Work order — Only the number is wanted: tally the lines below that contain the word "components".

Extracted entries —
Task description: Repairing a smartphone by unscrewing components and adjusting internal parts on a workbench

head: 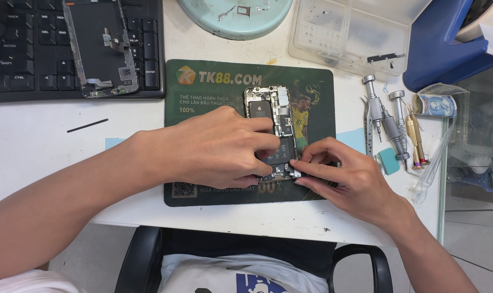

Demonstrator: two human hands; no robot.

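Note:
An opened phone (273, 108) with its back off lies on a dark green mat (214, 81), battery and circuit boards showing. My left hand (219, 146) rests over the phone's lower half, fingers bent down onto its inner parts. My right hand (338, 173) presses against the phone's lower right corner, fingertips pinched at the edge on a small metal part. What lies between the fingers of either hand is hidden.
A detached phone screen (102, 49) lies on a black keyboard (18, 54) at the far left. Several screwdrivers and tweezers (392, 125) lie right of the mat. A clear parts box (349, 38), a pale round dish (235, 16) and a blue holder (447, 49) stand behind.

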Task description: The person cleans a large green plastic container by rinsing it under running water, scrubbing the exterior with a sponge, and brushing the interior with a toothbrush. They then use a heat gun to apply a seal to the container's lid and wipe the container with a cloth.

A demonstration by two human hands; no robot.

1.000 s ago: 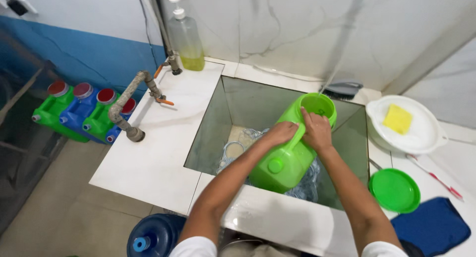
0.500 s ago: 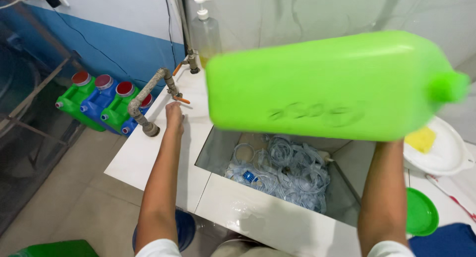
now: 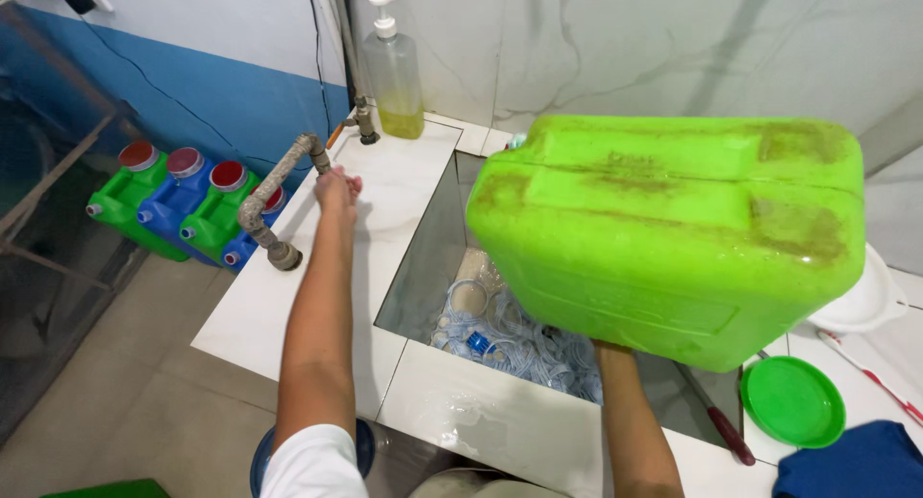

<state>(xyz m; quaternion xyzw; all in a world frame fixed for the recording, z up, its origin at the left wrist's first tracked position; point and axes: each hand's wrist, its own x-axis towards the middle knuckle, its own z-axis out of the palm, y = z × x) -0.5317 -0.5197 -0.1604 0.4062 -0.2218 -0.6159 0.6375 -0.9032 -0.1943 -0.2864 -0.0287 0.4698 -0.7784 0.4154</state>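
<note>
Left hand (image 3: 337, 187) gripped the pipe tap (image 3: 279, 192), fingers curled around it — right hand, hidden, propped the green jerrycan (image 3: 673, 234) over the sink (image 3: 423, 258); its fingers unseen.

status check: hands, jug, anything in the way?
Left hand on the tap pipe. Right hand hidden under the raised green jug, above the sink. Nothing blocking.

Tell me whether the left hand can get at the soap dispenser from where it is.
Probably yes: the left hand is at the pipe tap, and the soap dispenser stands just beyond with bare counter between.
</note>
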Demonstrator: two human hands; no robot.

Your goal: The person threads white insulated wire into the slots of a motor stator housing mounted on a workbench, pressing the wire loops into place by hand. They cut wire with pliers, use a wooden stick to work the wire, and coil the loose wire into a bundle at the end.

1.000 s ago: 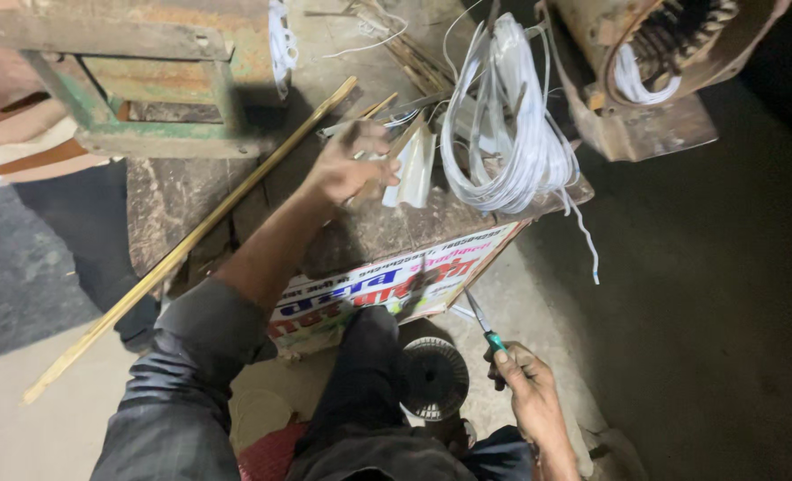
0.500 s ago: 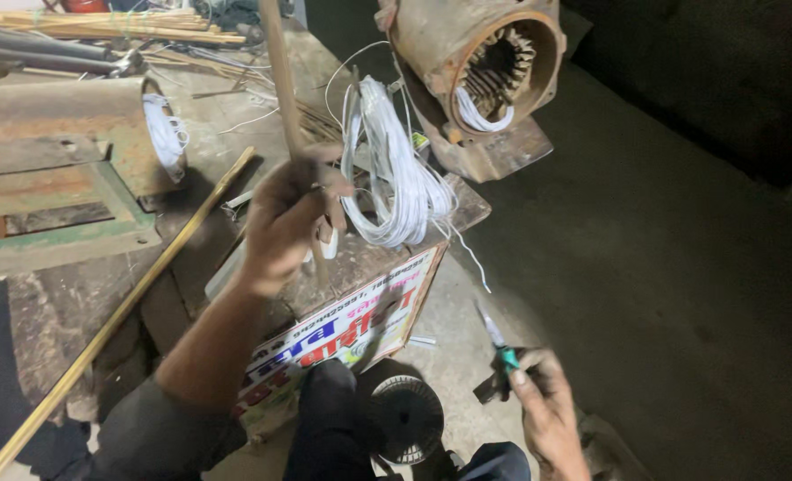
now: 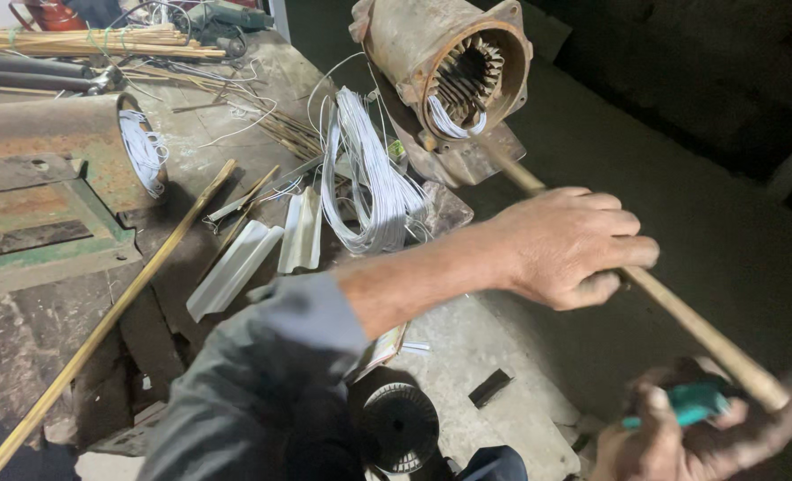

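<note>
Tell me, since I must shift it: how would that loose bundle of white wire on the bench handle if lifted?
The white wire bundle would probably flop and sag, as its long loops already splay across the bench. Stray strands may snag the rusty motor housing beside it.

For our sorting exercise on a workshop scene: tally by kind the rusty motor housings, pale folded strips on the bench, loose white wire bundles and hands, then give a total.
Rusty metal motor housings: 2, one open-ended at the top, one on the left
Pale folded strips: 2
Loose white wire bundle: 1
Hands: 2, left hand gripping a long tan stick, right hand
Total: 7
</note>
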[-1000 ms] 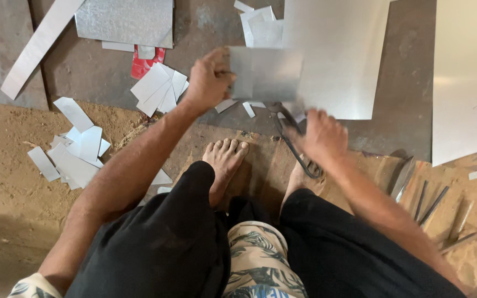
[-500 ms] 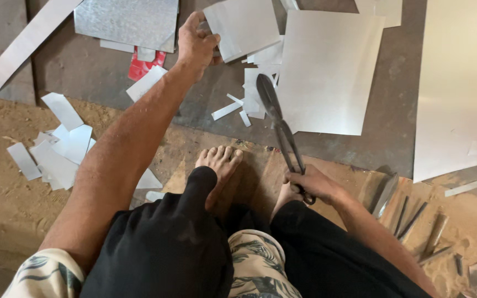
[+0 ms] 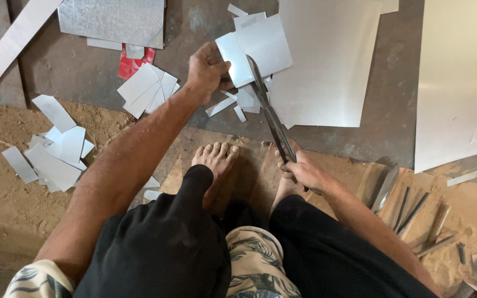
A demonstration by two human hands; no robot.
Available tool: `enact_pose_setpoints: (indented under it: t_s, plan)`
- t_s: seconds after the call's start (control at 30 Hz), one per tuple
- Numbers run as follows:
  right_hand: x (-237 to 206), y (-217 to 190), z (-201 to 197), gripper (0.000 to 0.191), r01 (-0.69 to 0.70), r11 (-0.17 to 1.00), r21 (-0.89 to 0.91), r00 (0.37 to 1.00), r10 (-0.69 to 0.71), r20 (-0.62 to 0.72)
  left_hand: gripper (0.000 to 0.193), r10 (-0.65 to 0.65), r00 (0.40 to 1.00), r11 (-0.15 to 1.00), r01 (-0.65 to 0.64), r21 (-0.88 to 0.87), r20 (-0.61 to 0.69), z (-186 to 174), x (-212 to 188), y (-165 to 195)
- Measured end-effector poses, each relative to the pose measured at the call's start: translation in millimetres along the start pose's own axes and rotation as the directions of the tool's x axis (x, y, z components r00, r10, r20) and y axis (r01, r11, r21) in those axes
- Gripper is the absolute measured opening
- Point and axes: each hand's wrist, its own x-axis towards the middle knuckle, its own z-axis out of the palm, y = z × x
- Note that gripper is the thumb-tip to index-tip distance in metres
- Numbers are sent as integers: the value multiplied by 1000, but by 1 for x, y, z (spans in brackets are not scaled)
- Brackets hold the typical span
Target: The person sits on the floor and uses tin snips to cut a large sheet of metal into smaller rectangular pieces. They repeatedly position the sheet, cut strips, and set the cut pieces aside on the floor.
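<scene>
Metal sheet (image 3: 260,47): small, shiny, squarish; left hand (image 3: 206,70) pinching edge, right hand (image 3: 303,170) gripping shears (image 3: 269,113).

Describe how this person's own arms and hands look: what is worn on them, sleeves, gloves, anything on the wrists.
Both arms are bare from the fingers almost to the shoulder. The left hand and right hand wear no gloves, and no rings, watch or bands show. Only the left arm shows a short sleeve at the frame's lower edge: pale cream fabric with a dark leafy print.

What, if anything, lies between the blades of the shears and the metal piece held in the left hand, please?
Nothing visible does. The left hand grips the metal piece at its edge, and the shears in the right hand already reach it, blades overlapping the sheet.
</scene>
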Motion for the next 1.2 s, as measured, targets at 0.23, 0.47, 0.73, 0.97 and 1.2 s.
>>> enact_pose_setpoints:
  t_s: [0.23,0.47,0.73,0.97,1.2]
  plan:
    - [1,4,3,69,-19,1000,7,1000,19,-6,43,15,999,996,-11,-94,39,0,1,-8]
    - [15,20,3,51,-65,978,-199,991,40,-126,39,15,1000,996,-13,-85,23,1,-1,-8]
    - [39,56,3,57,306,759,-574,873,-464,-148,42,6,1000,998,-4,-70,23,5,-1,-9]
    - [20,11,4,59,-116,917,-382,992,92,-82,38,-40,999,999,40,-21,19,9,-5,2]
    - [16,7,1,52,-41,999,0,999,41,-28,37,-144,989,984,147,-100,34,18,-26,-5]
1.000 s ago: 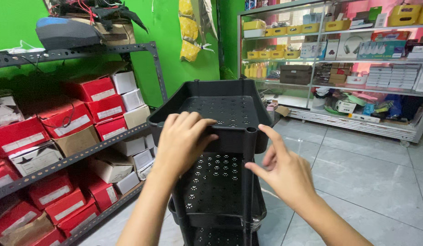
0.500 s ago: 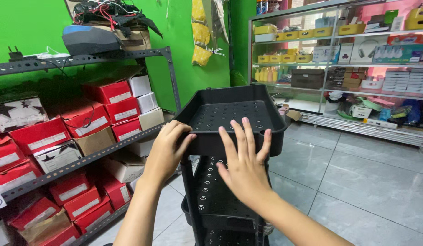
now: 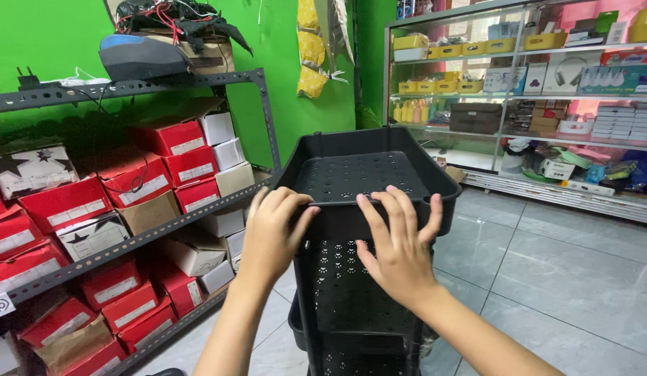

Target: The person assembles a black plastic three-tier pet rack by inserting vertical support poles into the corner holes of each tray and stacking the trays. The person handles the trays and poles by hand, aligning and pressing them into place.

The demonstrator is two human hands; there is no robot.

Task answer — 2